As you print the data below, keep every line exactly as it is and leave the images behind.

Input data:
———

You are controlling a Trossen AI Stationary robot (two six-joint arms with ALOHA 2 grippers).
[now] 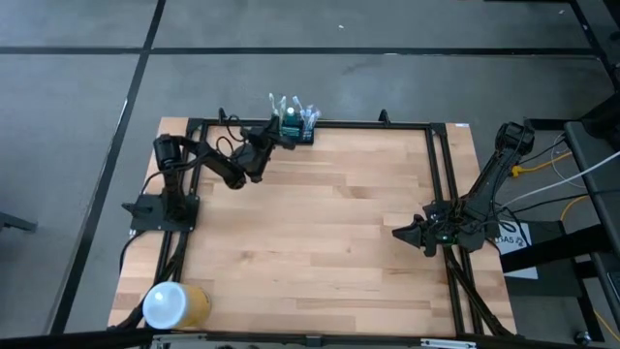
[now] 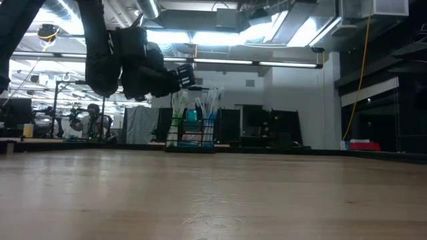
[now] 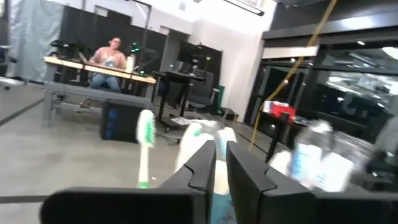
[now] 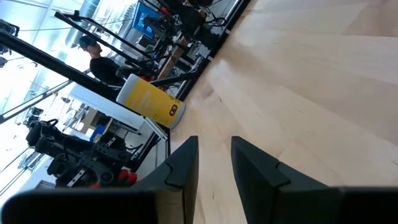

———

Answer box:
You are controlling a Trossen AI Stationary robot (two six-joint arms with ALOHA 2 grippers).
[now] 
[now] 
[now] 
[now] 

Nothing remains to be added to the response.